Pymes, uno de los capítulos más relevantes del TLCUEM

Inmaculada Rodríguez-Piñero, eurodiputada y miembro de la Comisión de Comercio Internacional. Foto EE: Archivo

Unos de los capítulos novedosos del acuerdo global entre México y la Unión Europea son el de contrataciones públicas y el de pymes.

En su visita a México, Inmaculada Rodríguez-Piñero, eurodiputada y miembro de la Comisión de Comercio Internacional, charló con El Economista sobre el Tratado de Libre Comercio entre la Unión Europea y México (TLCUEM), definiéndolo como el acuerdo más moderno, más ambicioso y más progresista, gracias a que establece la forma en que deben ser las relaciones económicas y comerciales entre los países.

—¿Dependiendo del resultado de las elecciones presidenciales en México podría impactar en la firma del acuerdo de Libre Comercio entre la Unión Europea y México?

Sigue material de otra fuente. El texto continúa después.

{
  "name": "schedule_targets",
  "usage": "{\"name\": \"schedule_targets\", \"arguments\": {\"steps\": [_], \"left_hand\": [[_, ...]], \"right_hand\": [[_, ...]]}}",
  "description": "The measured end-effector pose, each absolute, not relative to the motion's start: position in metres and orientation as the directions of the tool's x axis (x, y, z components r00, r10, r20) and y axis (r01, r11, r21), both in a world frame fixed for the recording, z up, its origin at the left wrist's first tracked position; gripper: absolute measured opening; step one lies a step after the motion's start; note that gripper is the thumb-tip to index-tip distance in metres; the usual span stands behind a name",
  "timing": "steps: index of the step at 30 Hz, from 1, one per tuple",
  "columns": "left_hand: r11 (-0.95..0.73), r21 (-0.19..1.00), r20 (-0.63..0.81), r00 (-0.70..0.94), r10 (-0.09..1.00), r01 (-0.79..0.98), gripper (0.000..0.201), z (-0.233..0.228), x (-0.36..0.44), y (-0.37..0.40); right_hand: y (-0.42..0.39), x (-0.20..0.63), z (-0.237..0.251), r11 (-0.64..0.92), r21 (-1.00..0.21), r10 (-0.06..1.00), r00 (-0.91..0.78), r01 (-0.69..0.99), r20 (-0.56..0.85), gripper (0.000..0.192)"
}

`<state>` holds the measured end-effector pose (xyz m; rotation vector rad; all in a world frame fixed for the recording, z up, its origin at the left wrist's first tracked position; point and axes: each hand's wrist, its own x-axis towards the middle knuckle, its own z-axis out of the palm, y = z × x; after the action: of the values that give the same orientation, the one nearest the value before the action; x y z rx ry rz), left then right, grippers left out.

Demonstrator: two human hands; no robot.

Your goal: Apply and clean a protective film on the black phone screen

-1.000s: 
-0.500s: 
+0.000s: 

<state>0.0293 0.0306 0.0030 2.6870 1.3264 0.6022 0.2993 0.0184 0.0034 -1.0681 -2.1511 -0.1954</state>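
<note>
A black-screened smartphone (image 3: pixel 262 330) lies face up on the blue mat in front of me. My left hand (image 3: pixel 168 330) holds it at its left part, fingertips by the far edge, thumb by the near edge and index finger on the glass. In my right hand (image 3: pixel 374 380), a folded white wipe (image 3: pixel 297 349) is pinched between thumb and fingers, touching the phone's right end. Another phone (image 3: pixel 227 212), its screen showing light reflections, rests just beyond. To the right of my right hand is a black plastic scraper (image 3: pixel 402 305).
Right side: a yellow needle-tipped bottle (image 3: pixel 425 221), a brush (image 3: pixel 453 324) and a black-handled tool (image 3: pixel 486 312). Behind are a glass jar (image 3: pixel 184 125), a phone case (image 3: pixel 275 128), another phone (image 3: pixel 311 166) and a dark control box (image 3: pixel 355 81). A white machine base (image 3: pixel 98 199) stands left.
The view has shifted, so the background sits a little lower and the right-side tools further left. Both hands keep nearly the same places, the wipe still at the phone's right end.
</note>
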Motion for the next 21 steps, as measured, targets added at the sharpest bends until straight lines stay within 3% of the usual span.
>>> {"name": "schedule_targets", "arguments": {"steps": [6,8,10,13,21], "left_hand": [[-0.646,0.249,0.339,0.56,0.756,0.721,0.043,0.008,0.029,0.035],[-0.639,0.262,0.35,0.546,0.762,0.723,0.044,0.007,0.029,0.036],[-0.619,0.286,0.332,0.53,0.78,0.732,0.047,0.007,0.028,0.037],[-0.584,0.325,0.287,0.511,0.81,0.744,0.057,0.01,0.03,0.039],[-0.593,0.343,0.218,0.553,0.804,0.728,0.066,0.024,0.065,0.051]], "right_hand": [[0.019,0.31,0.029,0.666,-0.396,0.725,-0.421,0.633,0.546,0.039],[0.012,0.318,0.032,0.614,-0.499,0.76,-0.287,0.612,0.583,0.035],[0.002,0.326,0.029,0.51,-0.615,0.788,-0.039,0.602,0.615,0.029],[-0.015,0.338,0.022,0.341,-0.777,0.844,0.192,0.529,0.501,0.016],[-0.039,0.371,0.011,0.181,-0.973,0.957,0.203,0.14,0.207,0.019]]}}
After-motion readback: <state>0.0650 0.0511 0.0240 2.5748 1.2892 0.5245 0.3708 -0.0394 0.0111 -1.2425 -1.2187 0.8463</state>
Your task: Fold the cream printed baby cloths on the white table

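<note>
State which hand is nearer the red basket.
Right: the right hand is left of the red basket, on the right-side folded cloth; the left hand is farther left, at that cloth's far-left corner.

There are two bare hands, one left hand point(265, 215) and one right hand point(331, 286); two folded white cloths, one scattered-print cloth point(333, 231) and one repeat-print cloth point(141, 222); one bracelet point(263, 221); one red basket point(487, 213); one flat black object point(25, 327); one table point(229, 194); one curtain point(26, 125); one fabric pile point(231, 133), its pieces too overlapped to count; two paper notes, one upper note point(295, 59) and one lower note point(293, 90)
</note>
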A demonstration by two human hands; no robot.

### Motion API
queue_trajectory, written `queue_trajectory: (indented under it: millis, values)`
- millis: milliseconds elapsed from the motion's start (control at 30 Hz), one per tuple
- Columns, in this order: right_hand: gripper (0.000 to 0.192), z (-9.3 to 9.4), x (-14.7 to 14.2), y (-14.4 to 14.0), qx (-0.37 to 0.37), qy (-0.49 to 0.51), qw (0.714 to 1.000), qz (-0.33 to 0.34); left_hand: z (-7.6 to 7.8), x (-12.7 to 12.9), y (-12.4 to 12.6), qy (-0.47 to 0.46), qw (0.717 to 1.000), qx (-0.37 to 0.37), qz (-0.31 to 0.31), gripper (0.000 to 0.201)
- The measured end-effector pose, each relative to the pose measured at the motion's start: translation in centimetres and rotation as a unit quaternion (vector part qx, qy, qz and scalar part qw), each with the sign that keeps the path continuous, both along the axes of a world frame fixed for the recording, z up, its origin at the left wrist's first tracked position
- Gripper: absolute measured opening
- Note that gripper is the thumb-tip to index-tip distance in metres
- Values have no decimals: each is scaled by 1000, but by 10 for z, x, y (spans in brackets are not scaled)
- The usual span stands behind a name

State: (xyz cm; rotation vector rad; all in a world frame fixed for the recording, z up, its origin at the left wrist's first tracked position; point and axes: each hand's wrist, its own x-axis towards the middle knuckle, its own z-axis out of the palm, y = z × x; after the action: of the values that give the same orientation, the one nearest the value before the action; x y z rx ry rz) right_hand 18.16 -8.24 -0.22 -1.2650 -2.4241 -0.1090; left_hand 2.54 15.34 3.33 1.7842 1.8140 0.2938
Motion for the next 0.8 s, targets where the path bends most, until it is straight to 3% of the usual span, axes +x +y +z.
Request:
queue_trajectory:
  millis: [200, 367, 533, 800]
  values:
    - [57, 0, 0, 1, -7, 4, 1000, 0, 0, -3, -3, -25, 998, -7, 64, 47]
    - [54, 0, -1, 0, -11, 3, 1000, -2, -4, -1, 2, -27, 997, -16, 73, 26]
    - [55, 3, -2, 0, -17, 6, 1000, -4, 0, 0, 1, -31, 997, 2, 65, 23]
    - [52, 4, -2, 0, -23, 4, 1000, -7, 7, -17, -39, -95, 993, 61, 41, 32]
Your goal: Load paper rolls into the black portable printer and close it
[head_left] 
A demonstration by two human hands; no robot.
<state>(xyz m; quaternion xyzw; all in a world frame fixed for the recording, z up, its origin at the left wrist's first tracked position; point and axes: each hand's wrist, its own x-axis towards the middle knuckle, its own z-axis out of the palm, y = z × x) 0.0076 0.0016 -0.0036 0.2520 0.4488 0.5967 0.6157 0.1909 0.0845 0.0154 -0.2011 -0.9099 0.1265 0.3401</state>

No percibimos que pueda haber marcha atrás en el acuerdo de negociación. Toda la información que nos llega es que todos los candidatos apuestan por la modernización del acuerdo con la Unión Europea.

En momentos donde el multilateralismo está en peligro, el futuro presidente se dará cuenta de que México tiene que estar presente como siempre lo ha hecho.

Lo que decidan democráticamente los mexicanos nunca nos va a preocupar.

—¿La llegada de Trump a la Casa Blanca detonó alarmas en la UE, y por ello, ha catalizado la renegociación del tratado con México?

La decisión de que había que modernizar el TLCUEM se tomó conjuntamente en el 2013 y el inicio de las negociaciones fue en junio del 2016. Ya se había iniciado todo el proceso antes de la llegada de Trump.

—¿Pero sí obligó a acelerar las negociaciones por algún tipo de temor?

Lo que sí se reafirmó con su llegada es la necesidad de refrendar este tipo de acuerdos frente a una posición proteccionista.

—¿La cláusula democrática del acuerdo embona con la compleja situación de inseguridad que vive México?

En la UE vemos con preocupación la violencia e inseguridad que sufre el pueblo mexicano, pero no ralentiza ni obstaculiza la firma; al contrario, cuando se tiene un acuerdo se coopera para luchar contra la corrupción o el crimen organizado.

—¿Cree que el acuerdo se firme por ambas partes antes del 30 de noviembre, un día antes de que concluya el gobierno del presidente Peña y qué porcentaje de avance tiene la negociación?

Vamos a esperar el resultado electoral en México y cómo se configura el Senado, pero todo depende de la voluntad política. El avance, se sitúa en el 90 por ciento.

—¿Qué capítulo es el más relevante del acuerdo respecto al firmado en el 2000?

La mayor clave del acuerdo son las pymes con las cuales se tiene que simplificar el entramado burocrático. De las empresas en México, 90% son pymes y también en la UE; las que más comercian son las pymes.

—Junto al tema de las pymes, ¿qué otros capítulos sobresalen en el TLCUEM?

El de indicaciones geográficas. En la Unión Europea tenemos un modelo de identificación y protección de productos que sólo pueden ser producidos bajo determinadas condiciones de suelo, de clima y del método de elaboración.

Otra materia importante es la contratación pública. La transparencia es un elemento importante y se tiene que brindar seguridad jurídica a los inversionistas; se agregó el capítulo contra la corrupción; asimismo, se da un peso importante al desarrollo sostenible con el manejo de energías limpias para ir de la mano de la Agenda 2030 donde México ha cumplido.